Directions for this task: Take the listing below and print exactly the lines starting at the line containing "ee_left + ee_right" and ending at the line containing "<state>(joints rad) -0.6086", both ends included, and no others.

(Input material Opens)

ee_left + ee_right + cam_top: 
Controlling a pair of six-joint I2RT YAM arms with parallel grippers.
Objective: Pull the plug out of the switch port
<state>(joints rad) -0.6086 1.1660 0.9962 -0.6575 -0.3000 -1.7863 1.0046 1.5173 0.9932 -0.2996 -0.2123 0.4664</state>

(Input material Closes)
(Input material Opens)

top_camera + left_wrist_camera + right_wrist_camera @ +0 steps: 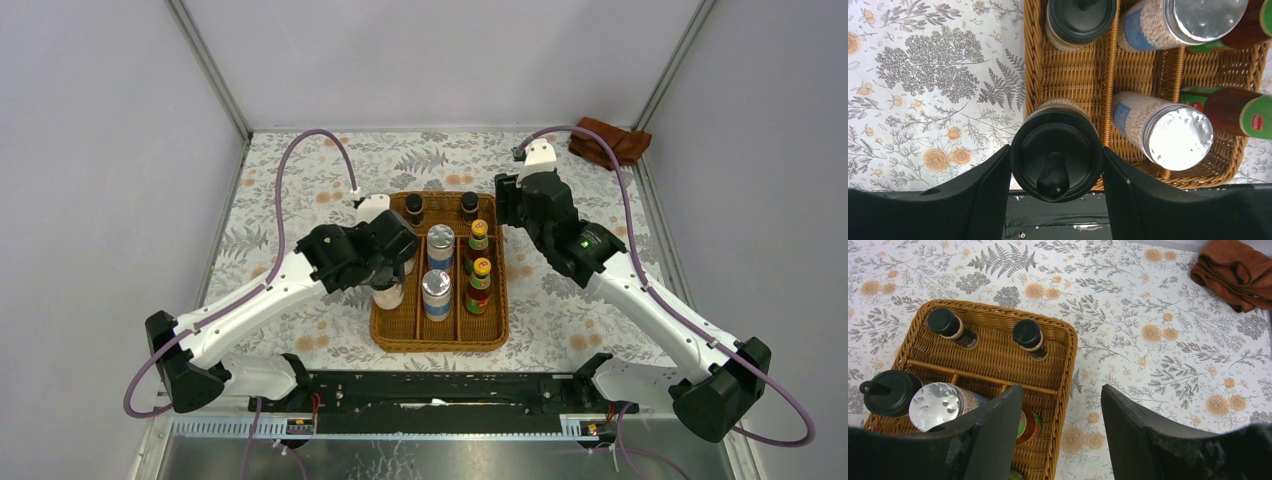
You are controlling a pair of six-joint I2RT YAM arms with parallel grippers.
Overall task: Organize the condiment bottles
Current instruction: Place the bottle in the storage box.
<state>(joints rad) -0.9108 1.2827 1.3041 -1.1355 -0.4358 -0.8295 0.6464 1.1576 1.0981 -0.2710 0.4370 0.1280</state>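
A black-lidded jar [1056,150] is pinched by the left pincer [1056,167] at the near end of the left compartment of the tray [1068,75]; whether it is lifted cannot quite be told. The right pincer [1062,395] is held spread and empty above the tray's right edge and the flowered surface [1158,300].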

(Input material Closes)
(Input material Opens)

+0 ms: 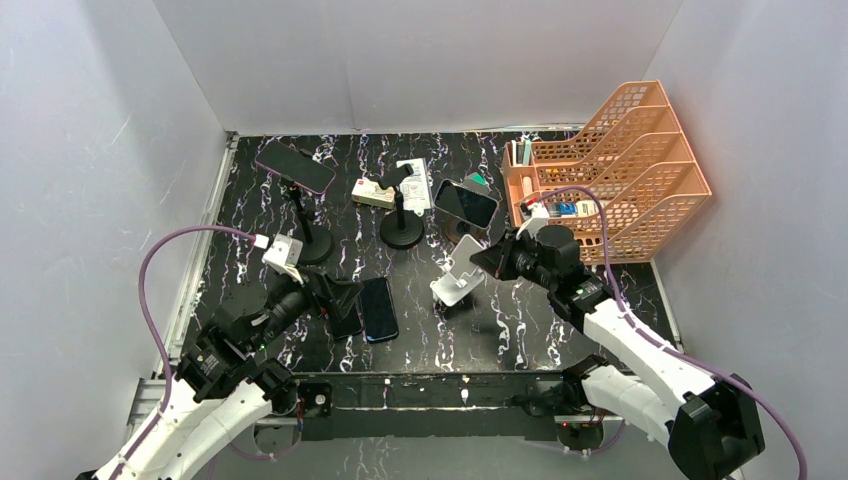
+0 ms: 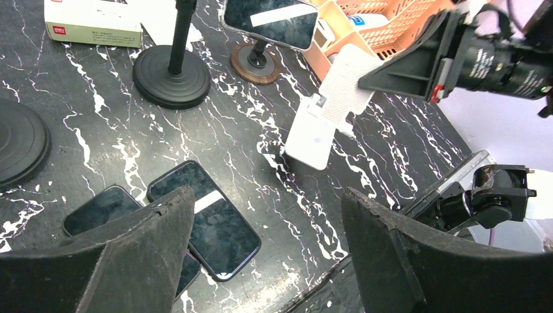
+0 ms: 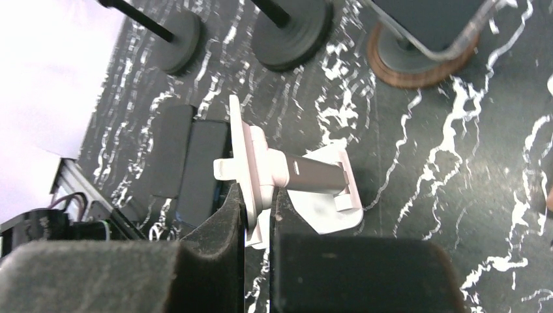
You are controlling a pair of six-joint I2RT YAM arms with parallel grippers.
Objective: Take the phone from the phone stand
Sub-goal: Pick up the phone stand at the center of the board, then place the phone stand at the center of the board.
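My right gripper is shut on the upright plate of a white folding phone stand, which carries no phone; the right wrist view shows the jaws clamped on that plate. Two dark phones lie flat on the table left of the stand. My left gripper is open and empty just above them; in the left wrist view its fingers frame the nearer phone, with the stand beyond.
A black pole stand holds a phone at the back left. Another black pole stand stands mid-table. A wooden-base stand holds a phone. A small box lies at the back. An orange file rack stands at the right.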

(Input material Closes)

Result:
ee_left + ee_right + cam_top: 
Controlling a pair of six-joint I2RT YAM arms with parallel grippers.
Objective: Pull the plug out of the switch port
<state>(joints rad) -0.6086 1.1660 0.9962 -0.6575 -0.3000 -1.7863 1.0046 1.5173 0.9932 -0.2996 -0.2123 0.4664</state>

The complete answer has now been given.